United States: Intellectual Property Issues And Social Media Promotions

Promotions such as sweepstakes and contests are frequently conducted by businesses on a social media platform and often require an entrant to submit and post a photo, video or some other form of user-generated content (UGC). While a fun and interactive way to engage with your audience, these types of submissions have potential to expose a promotion sponsor to potential liability for various intellectual property-related claims, including trademark infringement, copyright infringement and violation of rights of publicity or privacy


When UGC submissions entail an entrant's submission of a photo or video, they may expose a promotion sponsor to potential liability for infringement of a third party's intellectual property right if, for example, an entrant's submission displays third-party trademarks in the background, on signage or on clothing. This could subject the sponsor to a Lanham Act1 claim since utilizing a third-party's trademark in this manner could arguably give rise to a false association between the trademark owner and promotion sponsor, by suggesting that the trademark owner: (i) is a co-sponsor of the promotion; (ii) has given permission for use of its trademark; (iii) endorses the promotion; and/or (iv) is otherwise affiliated with the promotion sponsor.

If a third-party's famous trademark is being used in a way that tarnishes the reputation of the trademark owner (for example, by associating the trademark with pornography or drugs), there could also be potential liability for trademark dilution.2


Copyright laws could be implicated if UGC submissions contain copyrighted material, such as music or photos. Use of copyrighted materials in social media promotions raises a number of potential issues and risks relating to infringement of third party rights, both for the participant and the sponsor of the promotion, unless the copyrighted material has been used with permission, is in the public domain or falls within the parameters of parody or fair use.3

Copyright is the exclusive right of an author to use original creative material that has been fixed in a tangible form (including photos, videos, music and other content that can be used as part of online contests and promotions). The copyright holder has the exclusive right to copy, sell, distribute, display, exhibit, perform and/or make derivative works from the copyrighted work.4 Direct copyright infringement occurs when someone violates one of the foregoing exclusive rights of the copyright holder.5 Unless the user either creates the image/content, obtains permission from the copyright owner, or the image/content is in the public domain, use of copyrighted material in connection with a social media promotion runs the risk of triggering a direct copyright infringement issue.

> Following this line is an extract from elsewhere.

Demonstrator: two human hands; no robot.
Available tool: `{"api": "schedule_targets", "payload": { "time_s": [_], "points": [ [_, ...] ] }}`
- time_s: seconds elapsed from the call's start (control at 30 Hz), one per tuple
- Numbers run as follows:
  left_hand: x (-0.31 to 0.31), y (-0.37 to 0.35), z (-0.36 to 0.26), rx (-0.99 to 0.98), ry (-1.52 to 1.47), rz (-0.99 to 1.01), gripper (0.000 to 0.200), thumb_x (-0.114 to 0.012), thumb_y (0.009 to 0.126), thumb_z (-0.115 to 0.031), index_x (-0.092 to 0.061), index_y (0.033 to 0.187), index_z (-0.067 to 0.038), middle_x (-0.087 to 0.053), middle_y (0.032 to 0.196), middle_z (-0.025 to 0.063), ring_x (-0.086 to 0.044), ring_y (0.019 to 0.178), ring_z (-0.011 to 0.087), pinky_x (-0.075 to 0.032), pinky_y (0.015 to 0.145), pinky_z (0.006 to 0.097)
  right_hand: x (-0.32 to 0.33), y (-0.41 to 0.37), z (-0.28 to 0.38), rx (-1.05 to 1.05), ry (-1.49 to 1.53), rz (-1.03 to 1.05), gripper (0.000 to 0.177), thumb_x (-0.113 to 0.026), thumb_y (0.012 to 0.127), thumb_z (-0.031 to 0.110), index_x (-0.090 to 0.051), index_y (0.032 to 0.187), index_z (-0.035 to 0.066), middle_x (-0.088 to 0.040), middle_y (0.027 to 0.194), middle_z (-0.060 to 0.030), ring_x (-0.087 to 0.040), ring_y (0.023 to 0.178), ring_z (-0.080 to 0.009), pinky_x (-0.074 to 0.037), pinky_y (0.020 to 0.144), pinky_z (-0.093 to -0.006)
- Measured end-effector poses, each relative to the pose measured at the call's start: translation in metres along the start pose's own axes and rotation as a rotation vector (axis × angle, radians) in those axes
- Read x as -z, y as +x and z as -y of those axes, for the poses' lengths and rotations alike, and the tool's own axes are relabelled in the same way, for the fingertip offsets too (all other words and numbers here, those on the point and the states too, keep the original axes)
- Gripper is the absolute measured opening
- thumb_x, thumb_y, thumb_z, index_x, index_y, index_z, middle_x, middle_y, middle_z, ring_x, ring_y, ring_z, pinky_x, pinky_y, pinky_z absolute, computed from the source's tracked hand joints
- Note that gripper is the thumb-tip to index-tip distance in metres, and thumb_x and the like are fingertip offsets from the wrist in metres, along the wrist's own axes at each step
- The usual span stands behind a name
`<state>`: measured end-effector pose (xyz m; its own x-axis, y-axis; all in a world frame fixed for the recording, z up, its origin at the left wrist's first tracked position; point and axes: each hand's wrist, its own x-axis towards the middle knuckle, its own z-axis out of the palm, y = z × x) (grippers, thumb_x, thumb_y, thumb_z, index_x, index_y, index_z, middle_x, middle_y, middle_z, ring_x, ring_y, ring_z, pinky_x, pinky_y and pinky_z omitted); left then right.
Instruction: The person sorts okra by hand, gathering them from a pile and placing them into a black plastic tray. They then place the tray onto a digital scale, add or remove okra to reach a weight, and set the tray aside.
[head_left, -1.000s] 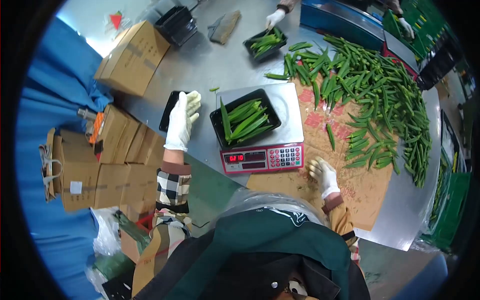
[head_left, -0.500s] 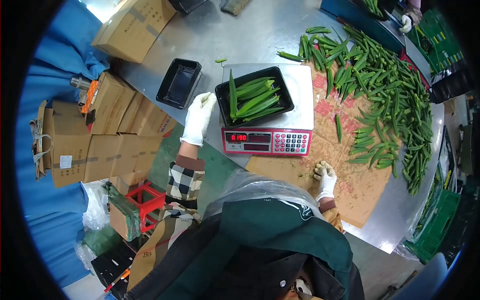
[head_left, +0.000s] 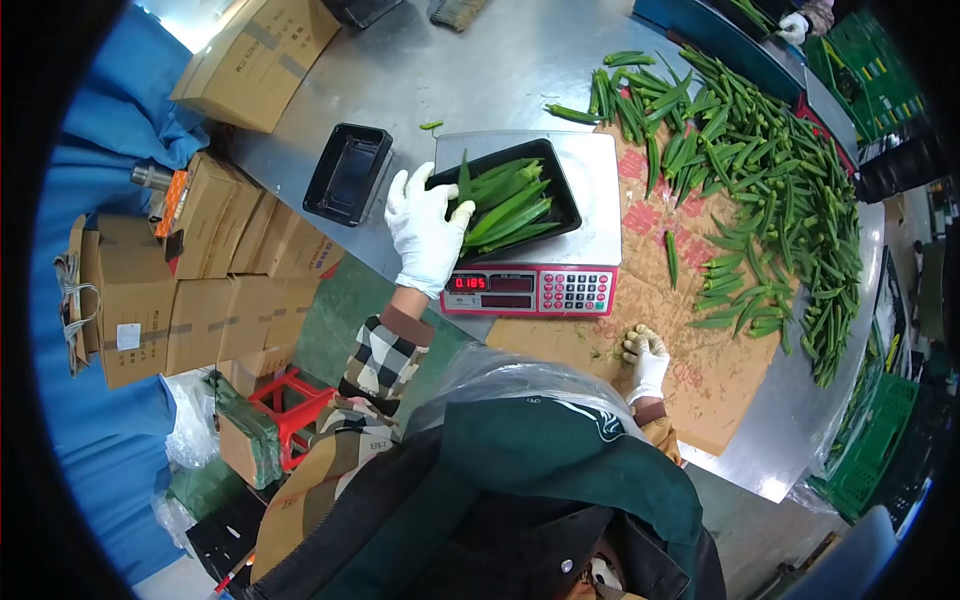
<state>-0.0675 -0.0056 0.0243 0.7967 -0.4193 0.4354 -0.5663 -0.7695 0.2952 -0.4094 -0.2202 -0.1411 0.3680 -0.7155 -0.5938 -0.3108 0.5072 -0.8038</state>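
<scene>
My left hand (head_left: pixel 428 232), in a white glove, is at the left end of a black tray (head_left: pixel 568 212) of okra. Its fingers are spread, with the thumb over the rim near the okra pods (head_left: pixel 512 205) and the other fingers outside it. The tray sits on the steel plate of a red-and-white scale (head_left: pixel 530 290), whose display reads 0.185. My right hand (head_left: pixel 647 362), also gloved, rests on the cardboard sheet (head_left: pixel 720 390) with fingers curled in and nothing visible in them. One loose okra pod (head_left: pixel 671 259) lies up and to the right of it.
An unfilled black tray (head_left: pixel 347 175) stands left of the scale. A big heap of okra (head_left: pixel 770 190) covers the right side of the metal table. Cardboard boxes (head_left: pixel 205 315) and a red stool (head_left: pixel 290 410) are at left. Another person's gloved hand (head_left: pixel 793 28) shows at top right.
My left hand has moved right to the filled tray's edge, and its fingers have spread. The display went from 0.190 to 0.185. My right hand stays on the cardboard.
</scene>
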Motion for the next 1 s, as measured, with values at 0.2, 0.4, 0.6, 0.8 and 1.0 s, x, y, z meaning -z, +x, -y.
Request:
{"api": "schedule_targets", "payload": {
  "time_s": [0.2, 0.4, 0.6, 0.8, 1.0],
  "points": [
    [0.014, -0.002, -0.018, -0.048, -0.502, 0.461, 0.012, -0.075, 0.083, -0.02, -0.074, 0.09, -0.01, -0.066, 0.126, 0.0104, -0.054, 0.122, 0.0326, -0.043, 0.104, 0.0428, 0.004, 0.003, -0.004, 0.01, 0.003, -0.001, 0.021, -0.057, 0.101, 0.011, -0.064, 0.12, 0.003, -0.071, 0.099, -0.0068, -0.068, 0.077, -0.0124, -0.056, 0.065, -0.0249],
    [0.018, 0.021, -0.021, 0.149, -0.444, 0.27, 0.014, -0.068, 0.091, -0.018, -0.072, 0.101, -0.008, -0.072, 0.102, 0.0086, -0.066, 0.098, 0.0263, -0.051, 0.089, 0.0358, 0.0, 0.0, 0.003, -0.013, 0.012, -0.024, 0.019, -0.057, 0.101, 0.009, -0.064, 0.118, 0.003, -0.07, 0.094, -0.0051, -0.066, 0.072, -0.0102, -0.054, 0.061, -0.0218],
    [-0.034, 0.029, -0.012, -0.233, -0.235, 0.21, 0.016, -0.072, 0.083, -0.022, -0.073, 0.096, -0.013, -0.068, 0.094, 0.0057, -0.06, 0.093, 0.0294, -0.048, 0.086, 0.0418, 0.001, 0.001, 0.005, -0.021, 0.03, -0.014, 0.018, -0.057, 0.101, 0.009, -0.064, 0.117, 0.002, -0.071, 0.092, -0.0052, -0.066, 0.071, -0.0105, -0.054, 0.06, -0.0218],
    [-0.036, 0.05, -0.018, -0.528, -0.199, 0.298, 0.019, -0.074, 0.083, -0.021, -0.074, 0.099, -0.011, -0.07, 0.098, 0.0051, -0.061, 0.093, 0.0304, -0.049, 0.085, 0.0402, 0.002, 0.001, 0.004, -0.006, 0.05, -0.002, 0.017, -0.057, 0.102, 0.009, -0.065, 0.116, 0.003, -0.071, 0.091, -0.0051, -0.066, 0.07, -0.0103, -0.053, 0.058, -0.0213],
    [-0.033, 0.056, -0.058, -0.439, -0.275, 0.317, 0.035, -0.065, 0.089, -0.045, -0.075, 0.098, -0.014, -0.069, 0.093, 0.0087, -0.062, 0.091, 0.0308, -0.048, 0.083, 0.0438, 0.0, -0.001, 0.004, -0.012, 0.049, -0.014, 0.017, -0.057, 0.102, 0.01, -0.065, 0.115, 0.004, -0.071, 0.091, -0.0049, -0.066, 0.069, -0.01, -0.053, 0.058, -0.0212]
  ]
}}
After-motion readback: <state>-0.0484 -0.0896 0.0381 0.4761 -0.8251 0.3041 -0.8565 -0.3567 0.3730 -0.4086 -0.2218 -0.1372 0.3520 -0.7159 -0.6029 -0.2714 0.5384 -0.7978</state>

If a copyright owner can make the requisite showing of ownership and violation of one of its statutory exclusive rights, the user may nonetheless avoid liability if it can show that the unauthorized use was either "de minimis" or a "fair use."

The "de minimis" use defense is considered separately from, and in advance of, the fair use analysis and focuses on whether "copying has occurred to such a trivial extent as to fall below the quantitative threshold of substantial similarity, which is always required as an element of actionable copying."6 In cases involving visual works, the analysis centers on the observability of the copied work, including the length of time the copied work is observable in the allegedly infringing work.7 Courts have found that film clips incorporated into documentaries, film trailers or other works that are plainly observable and appear prominently in the other work are likely to exceed the de minimis threshold.8

The "fair use" defense provides that the "fair use of a copyrighted work for purposes such as criticism, comment, news reporting, teaching, scholarship, or research," is not an infringement of copyright.9 The fair use determination is based upon consideration of: (i) the purpose and character of the use, including whether such use is commercial or for nonprofit educational purposes; (ii) the nature of the copyrighted work; (iii) the amount and substantiality of the portion used in relation to the work as a whole; and (iv) the effect of the use upon the potential market for and value of the copyrighted work.10 These factors are not meant to be exclusive or constitute a bright line rule, but rather, are applied on a case-by-case basis.11

Another potential defense to a copyright infringement claim is an implied license.12 Generally, a court can find an implied license "where the copyright holder engages in conduct from which [the] other [party] may properly infer that the owner consents to his use."13 In certain circumstances, courts have found silence or the failure to object to the use to be the equivalent of a non-exclusive license, particularly where the plaintiff is aware of and encourages the defendant's use.14

In addition to potential direct infringement claims, sponsors of social media promotions run the risk of being found contributorily or vicariously liable in connection with copyright infringement on the part of their promotion participants.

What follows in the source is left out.